‘Handball’ for Thierry is ‘armed robbery’ for Eamon
Antoine Griezmann, the glue that makes everything tick, seals it for the host nation
France’s Antoine Griezmann, center, celebrates with his team-mate Olivier Giroud and Moussa Sissoko after scoring his side’s second goal against Germany. Photograph: Frank Augstein/AP Photo
Well, that was a treat. While it was highly lovely seeing the little teams do their plucky thing, this here encounter was a case of: now we’re whistling.
And there hadn’t been all that many Euro 2016 games thus far when you hoped the ref would lose his whistle so it would go on all night. Indeed, if the clock moved as slowly as Olivier Giroud did that time when he set off towards goal, the game would still be going on Monday afternoon. And that wouldn’t have been a bad thing at all.
The BBC tried to get us in the mood by teaching us some German phrases that were largely related to sausages, like you do (‘He’s playing the insulted sausage’, ‘Everything has an end but only the sausage has two’), which left Rio Ferdinand looking suitably dumbfounded, while RTÉ mainly focused on filleting Patrice Evra.
Worse than weak
“He’s worse than weak, Darragh,” Gilesie sighed, while Dunphy put the “bad lad” through the shredder, although in saluting Paul Pogba’s achievements at Juventus he noted that the club “don’t have any mugs playing for them”, which hinted at a détente in his relationship with Evra, he being of, well, Juventus.
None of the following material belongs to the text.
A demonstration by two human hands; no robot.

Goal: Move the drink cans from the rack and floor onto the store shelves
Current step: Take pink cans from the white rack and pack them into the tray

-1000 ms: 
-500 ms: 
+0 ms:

But. “I think they’ll pay for Evra tonight, I think it’s going to blow up in Deschamps’ face, that’s my rational thought,” he added, the absence of N’Golo Kante from the French line-up leaving him choking on his mon dieus and reconsidering his earlier hunch that France would prevail.
After a positive enough start, during which metaphor-mangler Martin Keown hailed Antoine Griezmann as “the glue that makes everything tick”, France found themselves pummelled.
But then without even telling us, the ref gave France a penalty. The glue that makes everything tick converted and it was hard to tell who was more gobsmacked by the half-time scoreline, the hosts, Jogi’s lads or Ronnie Whelan.
Time for a heated debate about the penalty, Thierry Henry declaring it to be a “definite handball”, and if anyone knows anything about definite handballs . . .
Alan Shearer looked at it differently, reckoning Bastian Schweinsteiger was just trying to shield his face from Evra’s elbow, a kind of a life-preserving gesture, an observation that his colleagues chuckling almost as hard as when he suggested Giroud lacked pace.
Football was wrong
Back on RTÉ, they couldn’t believe what they had seen. “If France get away with this, it’ll be worse than an armed robbery,” said Eamon, Evra being part of a rearguard that had managed to keep the Germans scoreless possibly leaving him concluding that everything he ever knew about football was wrong.
Second half and the glue that makes everything tick did it again, this time after rather splendid work by Pogba. Gilesie was so impressed, he called him Drogba.
The sight of them looking a little panicked and desperate was not one with which tournament watchers are overly familiar. Julian Draxler came close enough with a free-kick, as eagle-eyed Ronnie put it, “if that’s inside the post it’s a goal”. True.
Le whistle final. Everything has an end but only the sausage has two, the two being France and Portugal, our finalists. If it’s as tasty as our second semi-final, we’ll be whistling again.